We could just say that all CAFs are roots; but then people complain about space leaks, when a big CAF (i.e. one pointing to a large data structure) is retained even when it can no longer be referred to. So GHC goes to strenuous efforts to track when a CAF "can no longer be referred to".

So here's what we do:

  • A static closure is CAFFY if a CAF can be reached from it
  • Every info-table points to a Static Reference Table (SRT) object, which is a static constructor that points to all the CAFFY closures that are directly mentioned by the code corresponding to this info table
  • When following the reachable pointers in a closure, the garbage collector also follows the pointer to the SRT

For all the details on how SRTs work, see Note [SRTs] in compiler/cmm/CmmBuildInfoTables.hs.

We say that a static closure (whether a thunk or not) is CAFFY if

  • It is a CAF, or
  • One or more of its free variables is CAFFY

For example

foo = 1 : []
bar = 2 : squares
wob = 3 : bar

Here foo is not CAFFY, but bar is CAFFY because it has squares (a CAF) as a free variable. And likewise wob is CAFFY because it has bar as a free variable.

Now, say that we have a nested let-binding

f x = let g = \y -> x + y + head squares
      in ...

The heap-allocated closure for g has a pointer to its free variable x.

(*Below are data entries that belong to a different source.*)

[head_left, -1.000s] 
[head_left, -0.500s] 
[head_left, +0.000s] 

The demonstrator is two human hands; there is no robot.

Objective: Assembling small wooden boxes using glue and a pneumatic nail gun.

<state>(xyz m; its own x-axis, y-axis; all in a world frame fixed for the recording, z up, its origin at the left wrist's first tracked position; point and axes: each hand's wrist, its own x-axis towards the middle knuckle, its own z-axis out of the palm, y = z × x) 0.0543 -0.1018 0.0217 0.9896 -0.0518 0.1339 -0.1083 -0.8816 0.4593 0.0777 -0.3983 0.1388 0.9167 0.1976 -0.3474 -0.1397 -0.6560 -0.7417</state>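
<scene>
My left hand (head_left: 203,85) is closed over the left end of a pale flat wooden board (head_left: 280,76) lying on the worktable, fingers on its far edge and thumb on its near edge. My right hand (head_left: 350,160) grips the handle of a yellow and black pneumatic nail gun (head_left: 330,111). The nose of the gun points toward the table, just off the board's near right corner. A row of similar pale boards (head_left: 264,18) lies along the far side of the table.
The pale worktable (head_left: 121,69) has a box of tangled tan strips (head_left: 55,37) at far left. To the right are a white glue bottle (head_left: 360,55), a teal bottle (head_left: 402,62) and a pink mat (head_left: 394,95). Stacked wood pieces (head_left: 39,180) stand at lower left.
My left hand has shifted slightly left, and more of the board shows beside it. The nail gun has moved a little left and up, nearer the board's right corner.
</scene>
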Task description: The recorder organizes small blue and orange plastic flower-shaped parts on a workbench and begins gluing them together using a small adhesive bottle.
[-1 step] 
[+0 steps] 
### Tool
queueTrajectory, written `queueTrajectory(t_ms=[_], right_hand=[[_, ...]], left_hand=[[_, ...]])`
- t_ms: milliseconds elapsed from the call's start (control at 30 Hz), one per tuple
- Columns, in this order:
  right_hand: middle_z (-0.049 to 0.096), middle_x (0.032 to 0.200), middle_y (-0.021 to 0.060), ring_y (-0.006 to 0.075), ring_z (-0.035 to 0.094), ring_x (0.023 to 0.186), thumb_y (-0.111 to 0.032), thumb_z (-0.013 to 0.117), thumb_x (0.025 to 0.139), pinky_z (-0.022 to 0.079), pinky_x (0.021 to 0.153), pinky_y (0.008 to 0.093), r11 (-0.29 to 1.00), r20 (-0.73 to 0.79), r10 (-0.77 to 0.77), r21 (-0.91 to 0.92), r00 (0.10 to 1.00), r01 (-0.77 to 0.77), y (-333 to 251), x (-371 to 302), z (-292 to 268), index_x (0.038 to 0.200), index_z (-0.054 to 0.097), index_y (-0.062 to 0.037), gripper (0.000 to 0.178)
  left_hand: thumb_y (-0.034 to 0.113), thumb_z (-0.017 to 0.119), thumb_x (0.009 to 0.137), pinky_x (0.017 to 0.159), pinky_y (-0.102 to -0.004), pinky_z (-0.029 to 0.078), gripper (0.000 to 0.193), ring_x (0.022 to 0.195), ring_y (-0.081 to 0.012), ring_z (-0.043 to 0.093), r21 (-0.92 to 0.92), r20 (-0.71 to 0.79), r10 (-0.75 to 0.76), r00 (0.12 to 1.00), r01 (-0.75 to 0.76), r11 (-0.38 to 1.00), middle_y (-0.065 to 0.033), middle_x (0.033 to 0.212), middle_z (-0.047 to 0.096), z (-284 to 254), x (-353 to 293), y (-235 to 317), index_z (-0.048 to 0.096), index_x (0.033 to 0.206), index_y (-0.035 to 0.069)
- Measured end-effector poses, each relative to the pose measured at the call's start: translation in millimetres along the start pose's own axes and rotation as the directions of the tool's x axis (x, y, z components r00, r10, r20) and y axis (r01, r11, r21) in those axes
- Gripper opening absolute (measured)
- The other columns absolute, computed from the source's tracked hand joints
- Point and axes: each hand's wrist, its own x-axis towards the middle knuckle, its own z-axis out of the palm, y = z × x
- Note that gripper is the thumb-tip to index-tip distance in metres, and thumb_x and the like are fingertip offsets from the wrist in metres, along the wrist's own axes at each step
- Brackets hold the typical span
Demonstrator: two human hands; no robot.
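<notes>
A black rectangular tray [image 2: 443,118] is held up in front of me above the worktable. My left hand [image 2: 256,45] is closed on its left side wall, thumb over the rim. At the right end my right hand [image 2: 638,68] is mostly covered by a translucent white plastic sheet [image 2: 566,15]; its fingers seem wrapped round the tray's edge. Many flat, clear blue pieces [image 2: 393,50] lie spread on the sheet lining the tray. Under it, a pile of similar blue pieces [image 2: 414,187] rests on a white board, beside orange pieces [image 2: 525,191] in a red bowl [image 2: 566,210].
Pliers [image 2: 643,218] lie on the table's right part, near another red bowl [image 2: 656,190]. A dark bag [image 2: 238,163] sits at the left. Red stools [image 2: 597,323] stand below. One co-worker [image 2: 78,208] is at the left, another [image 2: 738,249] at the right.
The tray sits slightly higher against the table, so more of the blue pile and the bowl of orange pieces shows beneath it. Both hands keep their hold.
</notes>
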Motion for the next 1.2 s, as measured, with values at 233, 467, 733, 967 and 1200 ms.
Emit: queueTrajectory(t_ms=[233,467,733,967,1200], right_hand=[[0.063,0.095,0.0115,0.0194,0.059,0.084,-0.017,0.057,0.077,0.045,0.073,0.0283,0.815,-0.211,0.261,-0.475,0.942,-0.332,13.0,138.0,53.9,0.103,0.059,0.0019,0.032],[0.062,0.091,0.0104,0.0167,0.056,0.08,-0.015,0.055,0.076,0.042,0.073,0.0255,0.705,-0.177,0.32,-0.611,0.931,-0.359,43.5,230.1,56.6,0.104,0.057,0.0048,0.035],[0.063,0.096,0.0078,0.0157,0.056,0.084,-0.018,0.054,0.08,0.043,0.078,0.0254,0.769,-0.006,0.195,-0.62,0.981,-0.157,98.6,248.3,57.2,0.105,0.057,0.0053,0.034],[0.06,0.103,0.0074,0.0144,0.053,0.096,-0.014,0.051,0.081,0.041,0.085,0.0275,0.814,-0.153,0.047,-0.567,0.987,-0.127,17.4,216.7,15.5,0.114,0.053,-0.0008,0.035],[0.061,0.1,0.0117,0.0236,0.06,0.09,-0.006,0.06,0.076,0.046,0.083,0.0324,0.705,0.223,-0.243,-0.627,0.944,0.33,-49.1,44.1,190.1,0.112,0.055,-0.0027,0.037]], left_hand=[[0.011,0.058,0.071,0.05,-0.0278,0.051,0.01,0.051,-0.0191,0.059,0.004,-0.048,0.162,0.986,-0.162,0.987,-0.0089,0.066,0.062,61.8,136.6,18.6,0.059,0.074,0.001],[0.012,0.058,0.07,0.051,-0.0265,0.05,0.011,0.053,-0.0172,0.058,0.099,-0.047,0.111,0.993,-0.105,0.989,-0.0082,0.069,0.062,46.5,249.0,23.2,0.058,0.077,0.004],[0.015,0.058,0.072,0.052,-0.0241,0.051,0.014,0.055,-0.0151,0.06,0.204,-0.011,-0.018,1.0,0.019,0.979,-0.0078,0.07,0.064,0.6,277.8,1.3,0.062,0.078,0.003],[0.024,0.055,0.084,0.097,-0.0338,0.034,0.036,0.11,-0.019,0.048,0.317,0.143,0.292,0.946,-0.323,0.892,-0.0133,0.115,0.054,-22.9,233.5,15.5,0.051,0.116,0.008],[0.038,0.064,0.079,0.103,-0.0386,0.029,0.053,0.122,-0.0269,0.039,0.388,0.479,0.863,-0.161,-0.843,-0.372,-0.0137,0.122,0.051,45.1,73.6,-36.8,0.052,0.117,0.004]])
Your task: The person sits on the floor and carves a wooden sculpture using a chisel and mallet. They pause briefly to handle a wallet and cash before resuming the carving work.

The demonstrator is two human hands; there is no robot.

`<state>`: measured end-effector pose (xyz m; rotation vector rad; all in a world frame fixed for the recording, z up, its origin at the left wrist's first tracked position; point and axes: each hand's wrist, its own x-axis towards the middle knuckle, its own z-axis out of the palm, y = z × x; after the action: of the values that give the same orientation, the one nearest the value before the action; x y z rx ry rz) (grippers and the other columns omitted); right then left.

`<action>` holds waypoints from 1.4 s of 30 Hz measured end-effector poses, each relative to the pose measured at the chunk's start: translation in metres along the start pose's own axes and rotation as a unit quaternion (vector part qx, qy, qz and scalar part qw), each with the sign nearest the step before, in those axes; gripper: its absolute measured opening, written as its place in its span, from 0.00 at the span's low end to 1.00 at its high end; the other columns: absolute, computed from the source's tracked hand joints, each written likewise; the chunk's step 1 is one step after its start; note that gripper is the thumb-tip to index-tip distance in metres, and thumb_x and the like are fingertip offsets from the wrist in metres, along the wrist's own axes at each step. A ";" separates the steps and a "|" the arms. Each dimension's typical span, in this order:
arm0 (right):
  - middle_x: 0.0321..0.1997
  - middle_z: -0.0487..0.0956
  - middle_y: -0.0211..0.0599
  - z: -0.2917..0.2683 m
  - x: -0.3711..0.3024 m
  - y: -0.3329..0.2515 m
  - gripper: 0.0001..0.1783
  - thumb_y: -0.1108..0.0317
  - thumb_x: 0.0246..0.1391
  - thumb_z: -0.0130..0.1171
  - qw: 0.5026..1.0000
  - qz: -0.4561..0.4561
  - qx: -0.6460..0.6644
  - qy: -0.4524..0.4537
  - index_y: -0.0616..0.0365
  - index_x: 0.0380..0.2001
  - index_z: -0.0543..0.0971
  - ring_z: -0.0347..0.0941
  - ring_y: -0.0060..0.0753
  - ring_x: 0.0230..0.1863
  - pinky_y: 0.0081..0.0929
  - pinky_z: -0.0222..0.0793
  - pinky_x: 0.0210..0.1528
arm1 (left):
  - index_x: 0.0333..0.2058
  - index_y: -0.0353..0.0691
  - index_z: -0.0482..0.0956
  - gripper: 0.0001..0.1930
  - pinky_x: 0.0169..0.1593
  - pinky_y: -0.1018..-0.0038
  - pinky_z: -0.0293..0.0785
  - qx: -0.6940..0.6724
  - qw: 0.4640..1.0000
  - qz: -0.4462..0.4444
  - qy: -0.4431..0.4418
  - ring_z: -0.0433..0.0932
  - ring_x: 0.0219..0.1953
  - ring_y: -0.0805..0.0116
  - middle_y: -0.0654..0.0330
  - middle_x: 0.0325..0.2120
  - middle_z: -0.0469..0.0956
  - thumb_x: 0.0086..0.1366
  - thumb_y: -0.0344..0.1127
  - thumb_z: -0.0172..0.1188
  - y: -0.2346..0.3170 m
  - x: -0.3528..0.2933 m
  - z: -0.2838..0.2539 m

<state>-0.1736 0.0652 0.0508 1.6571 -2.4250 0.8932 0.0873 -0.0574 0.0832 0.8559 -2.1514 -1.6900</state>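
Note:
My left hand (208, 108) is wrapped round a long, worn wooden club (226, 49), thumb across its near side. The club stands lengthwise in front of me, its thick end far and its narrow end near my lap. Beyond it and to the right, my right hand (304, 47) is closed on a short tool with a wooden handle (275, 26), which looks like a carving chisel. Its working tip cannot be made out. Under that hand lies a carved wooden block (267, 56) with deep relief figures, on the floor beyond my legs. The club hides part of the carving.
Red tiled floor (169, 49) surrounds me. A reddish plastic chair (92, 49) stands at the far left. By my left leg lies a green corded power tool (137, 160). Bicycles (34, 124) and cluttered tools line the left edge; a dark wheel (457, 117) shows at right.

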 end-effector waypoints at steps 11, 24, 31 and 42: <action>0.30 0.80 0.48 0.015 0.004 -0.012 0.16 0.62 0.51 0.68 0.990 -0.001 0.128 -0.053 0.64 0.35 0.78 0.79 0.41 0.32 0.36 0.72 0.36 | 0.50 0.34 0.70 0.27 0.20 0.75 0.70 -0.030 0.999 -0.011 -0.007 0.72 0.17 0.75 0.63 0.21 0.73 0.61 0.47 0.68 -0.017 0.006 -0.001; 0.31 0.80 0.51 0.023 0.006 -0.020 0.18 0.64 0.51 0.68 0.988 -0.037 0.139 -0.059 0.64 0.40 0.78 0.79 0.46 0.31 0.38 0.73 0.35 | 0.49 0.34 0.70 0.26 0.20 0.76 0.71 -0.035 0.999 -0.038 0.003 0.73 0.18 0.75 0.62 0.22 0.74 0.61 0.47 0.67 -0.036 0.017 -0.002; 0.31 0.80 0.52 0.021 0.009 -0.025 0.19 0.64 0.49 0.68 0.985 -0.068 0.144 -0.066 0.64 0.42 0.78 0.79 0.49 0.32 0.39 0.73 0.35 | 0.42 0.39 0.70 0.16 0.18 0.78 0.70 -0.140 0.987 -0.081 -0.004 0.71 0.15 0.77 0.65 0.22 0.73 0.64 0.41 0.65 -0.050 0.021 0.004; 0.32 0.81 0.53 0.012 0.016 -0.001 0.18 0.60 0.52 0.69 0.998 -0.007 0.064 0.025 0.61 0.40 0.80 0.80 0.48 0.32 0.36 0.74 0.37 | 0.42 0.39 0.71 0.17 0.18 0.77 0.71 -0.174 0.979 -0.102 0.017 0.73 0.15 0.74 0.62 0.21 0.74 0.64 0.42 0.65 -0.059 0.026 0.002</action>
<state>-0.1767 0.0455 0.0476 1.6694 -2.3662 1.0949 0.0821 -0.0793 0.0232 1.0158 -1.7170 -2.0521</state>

But its info table also has an SRT, and that SRT points to squares_closure, becuase the latter is CAFFY. So if the g-closure is alive, that keeps squares_closure alive, and hence keeps alive the list that squares has evaluated to.

Some implementation details

  • A CAFFY closure has a CafInfo of MayHaveCafRefs; a definitely non-CAFFY closure has a CafInfo of NoCafRefs.
  • See Note [CAF management] in rts/sm/Storage.c for more information.

Static Reference Tables

For all the details on how SRTs work, see Note [SRTs] in compiler/cmm/CmmBuildInfoTables.hs.

Evacuating Static Objects

Files: rts/sm/GCThread.h, rts/sm/Evac.c, rts/sm/GC.c

While scavenging objects, we also process (aka "evacuate") any static objects that need to be kept alive. When a GC thread discovers a live static object, it places it on its static_objects list. Later, this list is used to scavange the static objects, potentially finding more live objects. Note that this process might find more static objects, and thus further extend the static_objects list.

When a static object is scavenged, it is removed from static_objects and placed on another list, called scavenged_static_objects. Later, we use this list to "clean up" the liveness markers from these static objects, so that we can repeat the process on the next garbage collection. Note that we can't "clean up" the liveness markers as we go along because we use them to notice cycles among the static objects.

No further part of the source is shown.